A través de los pasillos vacíos, llegó a la sala de los espejos, esa habitación que siempre le había causado un extraño malestar, como si las superficies de cristal fueran puertas hacia algo más oscuro, algo que acechaba en el reflejo de las sombras. Pero esa noche, la sala estaba vacía, excepto por la figura familiar de Izan, de pie frente al espejo más grande, sus ojos vacíos, su respiración entrecortada.
Izan no se dio cuenta de que Laziel estaba observando desde la oscuridad. Estaba atrapado en su propio reflejo, en la prisión de su ser. El anillo brillaba, encendiendo un resplandor rojo que iluminaba la habitación de manera grotesca.
El tormento de su alma se reflejaba, nítido como el cristal más claro.
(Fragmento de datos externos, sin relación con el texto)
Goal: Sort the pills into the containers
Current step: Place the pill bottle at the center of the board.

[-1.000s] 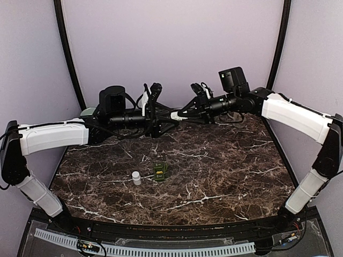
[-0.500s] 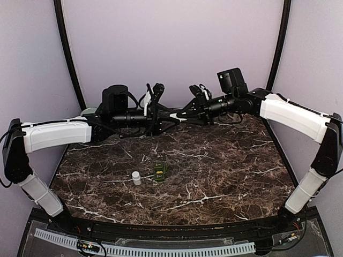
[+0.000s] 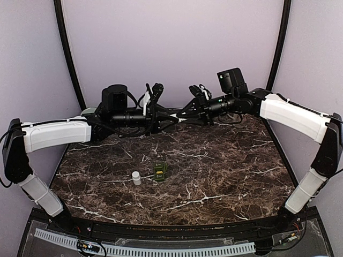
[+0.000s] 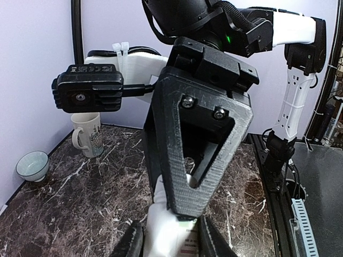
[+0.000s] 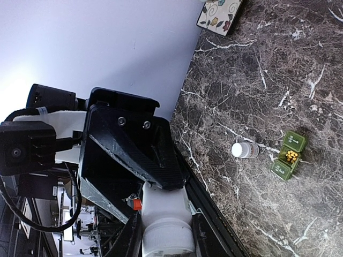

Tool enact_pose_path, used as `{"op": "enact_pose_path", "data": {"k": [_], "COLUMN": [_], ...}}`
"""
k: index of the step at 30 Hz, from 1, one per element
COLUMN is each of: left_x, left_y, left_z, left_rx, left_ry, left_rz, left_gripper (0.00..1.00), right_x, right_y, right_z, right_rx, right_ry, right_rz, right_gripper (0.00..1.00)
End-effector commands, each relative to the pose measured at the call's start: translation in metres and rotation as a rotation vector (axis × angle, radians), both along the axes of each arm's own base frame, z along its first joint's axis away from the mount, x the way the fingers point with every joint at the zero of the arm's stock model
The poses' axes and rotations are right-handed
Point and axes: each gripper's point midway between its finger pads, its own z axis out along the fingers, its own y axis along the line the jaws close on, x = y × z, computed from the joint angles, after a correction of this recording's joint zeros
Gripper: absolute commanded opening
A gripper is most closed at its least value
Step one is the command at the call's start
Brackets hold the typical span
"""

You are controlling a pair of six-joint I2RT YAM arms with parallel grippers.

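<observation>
Here's the dark marble table [image 3: 230, 160], white veins running all over it, a pale lilac backdrop [image 3: 171, 43] curving round behind and a black pole [image 3: 68, 59] rising at each side. Over in one corner a white mug [image 4: 88, 134] stands upright, a small pale bowl [image 4: 33, 165] just beside it (the mug's handle is turned toward the bowl). A flower-patterned card [image 5: 218, 13] sits at the table's edge by the wall, and a white slotted strip [image 3: 161, 249] runs along the near edge.
</observation>
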Motion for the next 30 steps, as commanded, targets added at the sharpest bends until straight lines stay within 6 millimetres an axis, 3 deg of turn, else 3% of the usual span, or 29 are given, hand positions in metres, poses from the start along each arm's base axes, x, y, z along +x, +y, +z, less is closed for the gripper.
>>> {"op": "enact_pose_path", "data": {"k": [1, 17, 30], "left_x": [-0.0085, -0.0081, -0.0137], "left_y": [0.0015, -0.0017, -0.0046], "left_z": [0.0101, 0.0121, 0.0098], "left_rx": [-0.018, -0.012, 0.005], "left_ry": [-0.003, 0.008, 0.007], "left_rz": [-0.031, -0.046, -0.102], "left_gripper": [0.19, 0.0, 0.0], "right_x": [0.0039, 0.0032, 0.0029], "right_y": [-0.0004, 0.0001, 0.0014], "right_z": [0.0155, 0.0115, 0.0168], "right_rx": [0.047, 0.05, 0.063], "right_ry": [-0.052, -0.046, -0.054], "right_rz": [-0.014, -0.01, -0.001], "right_gripper": [0.06, 0.05, 0.05]}}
Laziel sintió como si estuviera viendo algo prohibido, algo que debía permanecer oculto, pero que, a la vez, lo llamaba hacia sí. Los hilos de la obsesión, la curiosidad y el miedo se entrelazaban dentro de él. Un grito suave, casi inaudible, escapó de los labios de Izan.
- No puedo más...- El susurro fue como un filo que cortó la quietud del aire, resonando en las entrañas de Laziel. - No puedo seguir así. No soy más que lo que él quiere que sea. Una marioneta.....
Las palabras de su hermano se hundieron en su alma como una daga.
Laziel dio un paso adelante, incapaz de resistir. Se acercó a él con una cautela desesperada. No quería ver esto. No quería ver a su hermano sufrir, pero algo lo arrastraba. La sensación de que lo que no debía ser visto era lo único que realmente podía liberar su mente, lo único que podía llenar el vacío que había estado creciendo dentro de él durante años.
Izan levantó la mano, tocando el espejo, como si pudiera encontrar algo dentro de su propio reflejo. Sus dedos se deslizaban lentamente, y el dolor que sentía parecía calar más profundo en su piel, como si el cristal absorbiera su sufrimiento.
- Ya no sé quién soy.- La voz de Izan tembló, y las lágrimas empezaron a llenar sus ojos. - Solo soy lo que él quiere que sea... solo un hijo perfecto para su maldita familia.
Laziel se acercó un paso más, incapaz de dejar de mirarlo. El dolor en la voz de Izan lo desbordaba, lo desgarraba por dentro. ¿Qué hacer? ¿Cómo podría salvar a su hermano? La lucha interna lo consumía. Por un lado, la lealtad a su padre, a la familia, la tradición. Por otro, el amor que sentía por Izan, la necesidad de verlo libre, de ver cómo la luz volvía a sus ojos.
De repente, el anillo de piedra roja brilló con intensidad, y Izan cayó de rodillas, con el cuerpo temblando. El dolor de su alma parecía atravesar cada fibra de su ser. El control de su padre, esa maldición, lo estaba destruyendo desde adentro.
-¡Izan! - Laziel se adelantó y lo levantó, sintiendo el calor de su piel, el sudor frío de la angustia. El hermano perfecto, el hermano destrozado. - No estás solo,- murmuró, aunque las palabras le supieron a hierro, a mentira. No podía hacer nada.
Su propia impotencia lo abrumó, y por un momento, sus emociones se desbordaron. ¿Cómo podía ser tan débil? ¿Cómo podía él, el hermano menor, el que había estado toda su vida a la sombra, ser incapaz de ayudarlo?
Izan lo miró, sus ojos vacíos, pero con una chispa de algo que no se podía ignorar: esperanza. Algo tan frágil que podría romperse con la más mínima palabra.
- Hazlo, Laziel...- La voz de Izan fue apenas un susurro, pero para Laziel, fue un grito. - Hazlo... por favor. Rompe el maldito anillo. Libérame.